The real Web 2.0

While the Techmeme crowd oohs and aahs over the latest social networking knockoff from Silicon Valley – do you think, perhaps, we’ve reached the point of diminishing returns? – the real second generation of the internet continues to take shape quietly in places like Quincy, Washington; Lenoir, North Carolina; and San Antonio, Texas. Web 2.0 isn’t about applications. It’s about bricks and mortar. It’s about capital assets. It’s about infrastructure.

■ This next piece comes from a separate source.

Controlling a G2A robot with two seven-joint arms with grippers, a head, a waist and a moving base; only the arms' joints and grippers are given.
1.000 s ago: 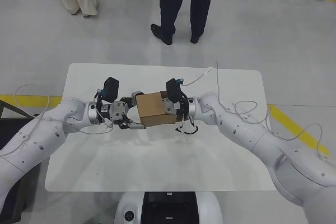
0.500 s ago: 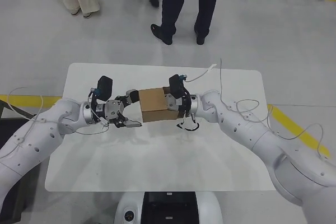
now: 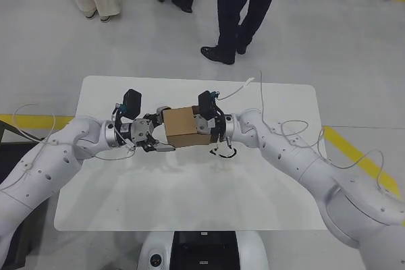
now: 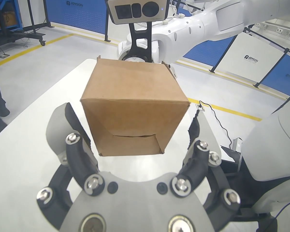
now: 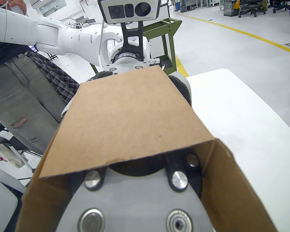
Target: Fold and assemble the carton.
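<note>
Left wrist view: lettered blue panels behind brown carton

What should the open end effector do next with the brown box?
Probably ease the left end effector forward and close on the carton: its fingers stand open either side of the carton's folded end, not touching, while the right arm holds the other end.

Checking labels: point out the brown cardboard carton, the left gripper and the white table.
brown cardboard carton [image 4: 133, 119]: left wrist view, near face.
left gripper [image 3: 160, 129]: top view, between its jaws.
white table [image 3: 189, 196]: top view, bare surface.
</note>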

Yesterday, Google formally announced that, in addition to building a big utility computing plant in Lenoir, it will also build one a little to the south, at a 520-acre site in Mt. Holly, South Carolina, near Charleston. The company will be reimbursed by the state for some of its building expenses, and, the governor reports, legislators have “updated the state tax code to exempt the electricity and the capital investment in equipment necessary for this kind of a facility … from sales tax,” an exemption similar to one granted manufacturers. Google expects to invest $600 million in the facility and hire a modest 200 workers to man the largely automated plant. Google may also build yet another data center in Columbia, South Carolina.

At a pork barbecue celebrating the announcement of the data center deal, Google held a question and answer session with local dignitaries, but it was characteristically closed-mouthed about the details of its operation. Asked how it uses water and electricity at its sites, Google executive Rhett Weiss said, “We’re in a highly competitive industry and, frankly, one or two little pieces of information like that in the hands of our competitors can do us considerable damage. So we can’t discuss it.”

Meanwhile, one of those competitors, Microsoft, has just put into operation the first phase of a new data center in Quincy, Washington, not far from a recently built Google center in The Dalles, Oregon. A reporter from a newspaper in San Antonio, where Microsoft plans to build its next big center, got a sneak peak inside the tightly guarded Quincy plant:

The Microsoft building looks like a massive manufacturing plant, with a banklike security system. A perimeter fence and a security guard regulate who gets in and out. Inside the main lobby, employees need badges with radio frequency identification smart chips to enter. Even with a badge, they still have to go through telephone-booth-sized revolving tubes in which they insert their hand into biometric scanner to gain entry …

It’s easy to get lost inside Microsoft’s main building, which contains long halls with a tile floor and a maze of rooms centering around five 12,000-square-foot brain centers that contain tens of thousands of computer servers. Each server room has two adjoining rooms lined with refrigerator-sized air-conditioning units to keep the temperature between 60 to 68 degrees Fahrenheit. Another room contains row after row of batteries to kick in for 18 seconds if a power failure should occur before the truck-sized backup generators fire up.

The 470,000-square-foot data center is the first of an expected six centers that Microsoft will build on the Quincy site, a former bean field. The facility will ultimately encompass 1.5 million square feet of server-packed space. Nearby, Yahoo, Intuit, and Ask.com are also building big computing centers to power their online services. The attraction of the area is cheap power:

High-tech companies come here for the nation’s cheapest hydroelectric power rates, thanks to Grant County’s two enormous dams, which pump out power as cheap as 1.5 cents per kilowatt-hour, said Tim Snead, the city’s administrator. That compares with a national industrial rate of 9 cents. The data centers gobble up 40-plus megawatts of electricity each.

Now, you have to admit: this is a lot more interesting than Flackr or Knackr or Wankr or whatever the newest new thing is called.

10 thoughts on “The real Web 2.0

  1. mathewi

    Oh yeah, Nick — big buildings full of computers whirring away and sucking up gigawatts of power is *way* more interesting than a new social networking app … er, not :-)

  2. Mark Johnson

    Niagara Falls, NY used to have lots of electricity because of its proximity to the Robert Moses power plant; now it’s all gone. Trust me: the story of the chemical plants in Niagara Falls is reaaallly boring (unless you count the Love Canal disaster). Of course companies like EBAY, MSFT, and GOOG need to build huge data centers. How is that more interesting than innovative new companies?

  3. tomslee

    You are absolutely right. Power lies with those who control the scarce resources, and in this case it’s the platfrm. The fixed costs of infrastructr means he who has the most servers wins.